On Jan 9, 2011 3:09 PM, "Stan Hoeppner" <stan@hardwarefreak.com> wrote:
>
> shawn wilson put forth on 1/9/2011 11:43 AM:
> > On Jan 9, 2011 12:17 PM, "Stan Hoeppner" <stan@hardwarefreak.com> wrote:
> >>
> >> Camaleón put forth on 1/9/2011 10:59 AM:
> >>
> >>> http://www.imagemagick.org/Usage/api/#speed
> >>>
> >>> The above doc provides hints on how to speed-up image magick operations.
> >>>
> >>> Note that multi-threading should be automatically used whether possible,
> >>> as per this paragraph:
> >>>
> >>> ***
> >>> # IM by default uses multiple threads for image processing operations.
> >>> That means you can have the computer do two or more separate threads of
> >>> image processing, it will be faster than a single CPU machine.
> >>> ***
> >>>
> >>> I'm afraid you will have to find out whether your IM package was
> > compiled
> >>> with multi-threading capablities.
> >>
> >> I'm using the i386 Lenny package.  Obviously it wasn't, or it would be
> >> working, and it is not.
> >>
> >> No script ideas Camaleón?  You're not a script kiddie?
> >>
> >
> > If parallel does actually have the same args as xargs than you should be
> > able to convert this fairly easily:
> >
> > find -type f -iname "*. jpg" -print0 ¦ xargs -0 -i{} convert {} -resize 1024
> > {}
>
> I don't quite follow this Shawn.  Will this command line simply
> simultaneously launch one convert process for each jpg file in the
> directory?  I.e. if I have 500 photos in the directory will this command
> line simply fire up 500 simultaneous convert processes?
>

I think your question has been answered. However what that does is find all jpg files with a case insensitive match (iname vs name). The print0 is pretty specific to xargs (though you could probably just -print and pipe it through and do "{}" in xargs with the same effect). xargs takes that input and knows about find's -print0 with the -0 switch and -i{} tells it to use {} as a place holder for what it gets as input.

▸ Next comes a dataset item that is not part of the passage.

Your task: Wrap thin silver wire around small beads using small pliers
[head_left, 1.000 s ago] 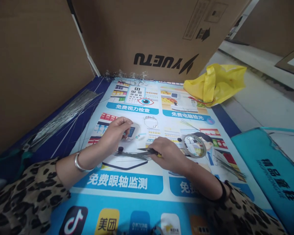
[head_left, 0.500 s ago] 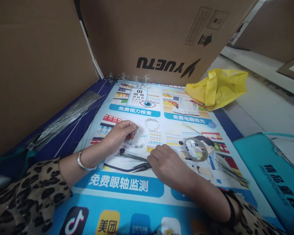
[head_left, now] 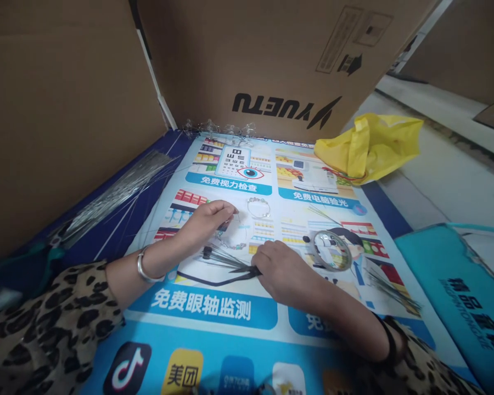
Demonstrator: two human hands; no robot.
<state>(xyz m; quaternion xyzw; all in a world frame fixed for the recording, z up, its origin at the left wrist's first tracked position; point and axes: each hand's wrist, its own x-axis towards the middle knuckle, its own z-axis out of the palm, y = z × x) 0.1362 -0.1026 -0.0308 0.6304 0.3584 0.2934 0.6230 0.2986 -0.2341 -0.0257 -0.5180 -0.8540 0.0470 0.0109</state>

I prefer to use find for searching for files because it is fast, very customizable and has a nice File::Find template builder with find2perl. Also since Bob pointed out that xargs has the -P option, you might just use that along with find's searching and I don't think you'll get much better results (use -type f with find will speed that up a bit too).